WHAT IS EXPECTED: In the data below, find every line with the string "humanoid" and pull it out.

#### INFORMATION SHOWN

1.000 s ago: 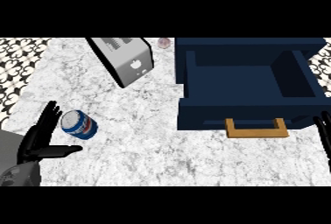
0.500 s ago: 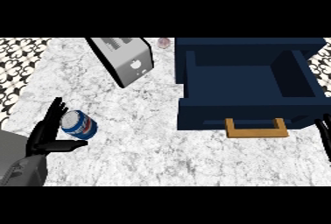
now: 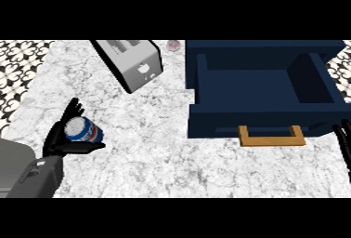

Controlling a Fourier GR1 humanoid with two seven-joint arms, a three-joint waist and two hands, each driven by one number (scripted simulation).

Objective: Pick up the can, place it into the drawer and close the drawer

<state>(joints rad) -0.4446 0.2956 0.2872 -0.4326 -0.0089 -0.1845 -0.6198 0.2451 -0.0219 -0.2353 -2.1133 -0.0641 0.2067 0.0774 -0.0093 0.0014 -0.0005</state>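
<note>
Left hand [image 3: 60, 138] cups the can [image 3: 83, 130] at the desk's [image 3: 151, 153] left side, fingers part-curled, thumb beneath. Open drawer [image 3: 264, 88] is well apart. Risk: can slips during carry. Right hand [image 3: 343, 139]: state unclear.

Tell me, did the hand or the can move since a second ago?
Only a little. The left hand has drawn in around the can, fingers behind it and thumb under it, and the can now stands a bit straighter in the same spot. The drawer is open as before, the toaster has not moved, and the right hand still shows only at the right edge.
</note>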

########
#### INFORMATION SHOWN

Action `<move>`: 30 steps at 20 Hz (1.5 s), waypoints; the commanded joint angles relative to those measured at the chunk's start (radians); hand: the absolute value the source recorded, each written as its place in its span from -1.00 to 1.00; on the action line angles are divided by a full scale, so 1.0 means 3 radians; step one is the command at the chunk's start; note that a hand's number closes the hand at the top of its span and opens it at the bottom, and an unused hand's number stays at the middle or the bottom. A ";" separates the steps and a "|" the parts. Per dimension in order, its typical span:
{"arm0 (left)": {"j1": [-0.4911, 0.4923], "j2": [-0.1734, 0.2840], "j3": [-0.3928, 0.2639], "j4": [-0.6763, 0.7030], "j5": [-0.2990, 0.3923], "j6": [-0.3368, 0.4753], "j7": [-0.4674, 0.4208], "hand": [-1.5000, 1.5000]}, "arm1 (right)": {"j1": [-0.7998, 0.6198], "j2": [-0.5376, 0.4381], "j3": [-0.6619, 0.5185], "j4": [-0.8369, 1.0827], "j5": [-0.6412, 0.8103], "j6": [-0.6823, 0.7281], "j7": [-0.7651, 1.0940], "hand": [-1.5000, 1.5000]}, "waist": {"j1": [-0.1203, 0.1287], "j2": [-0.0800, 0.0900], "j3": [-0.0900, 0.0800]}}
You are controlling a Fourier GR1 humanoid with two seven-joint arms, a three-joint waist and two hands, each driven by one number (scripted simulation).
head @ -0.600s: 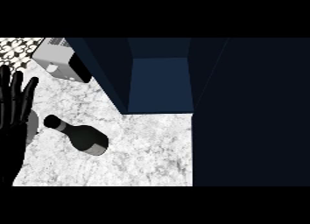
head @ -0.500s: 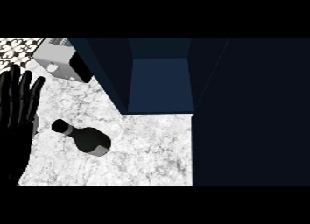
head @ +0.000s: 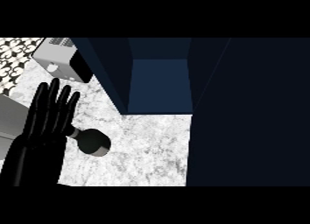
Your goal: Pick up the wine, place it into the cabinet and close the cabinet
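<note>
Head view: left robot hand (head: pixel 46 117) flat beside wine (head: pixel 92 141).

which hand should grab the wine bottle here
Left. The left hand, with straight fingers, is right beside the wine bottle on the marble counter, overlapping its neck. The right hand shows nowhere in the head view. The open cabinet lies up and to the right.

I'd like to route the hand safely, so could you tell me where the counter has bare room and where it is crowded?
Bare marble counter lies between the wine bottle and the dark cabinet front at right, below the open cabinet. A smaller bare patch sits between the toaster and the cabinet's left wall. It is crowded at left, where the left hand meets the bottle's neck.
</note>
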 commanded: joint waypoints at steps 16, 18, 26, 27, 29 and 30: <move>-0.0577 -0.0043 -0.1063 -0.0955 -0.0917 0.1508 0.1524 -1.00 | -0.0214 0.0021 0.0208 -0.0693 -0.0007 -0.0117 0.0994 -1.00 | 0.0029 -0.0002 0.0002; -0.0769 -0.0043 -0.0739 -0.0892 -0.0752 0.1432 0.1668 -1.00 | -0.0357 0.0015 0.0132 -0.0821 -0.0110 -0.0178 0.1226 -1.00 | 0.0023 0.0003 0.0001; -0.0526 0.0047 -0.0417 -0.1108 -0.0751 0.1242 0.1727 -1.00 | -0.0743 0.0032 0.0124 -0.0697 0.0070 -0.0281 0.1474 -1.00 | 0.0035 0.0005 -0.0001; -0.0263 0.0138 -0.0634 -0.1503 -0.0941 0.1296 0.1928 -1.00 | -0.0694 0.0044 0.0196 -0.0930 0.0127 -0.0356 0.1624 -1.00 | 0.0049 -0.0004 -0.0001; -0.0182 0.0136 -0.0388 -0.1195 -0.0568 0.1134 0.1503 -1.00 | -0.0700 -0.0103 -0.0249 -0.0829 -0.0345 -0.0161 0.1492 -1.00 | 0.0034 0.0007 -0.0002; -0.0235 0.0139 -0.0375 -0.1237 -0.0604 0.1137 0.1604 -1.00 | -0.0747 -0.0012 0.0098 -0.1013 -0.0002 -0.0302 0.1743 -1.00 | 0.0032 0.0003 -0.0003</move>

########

OUTPUT OF THE EXERCISE:
Controlling a Fourier GR1 humanoid with two seven-joint arms, a three-joint waist and two hands, each driven by one number (scripted simulation).
You are controlling a Fourier GR1 humanoid with two seven-joint arms, a three-joint waist and two hands, each driven by one number (scripted simulation).

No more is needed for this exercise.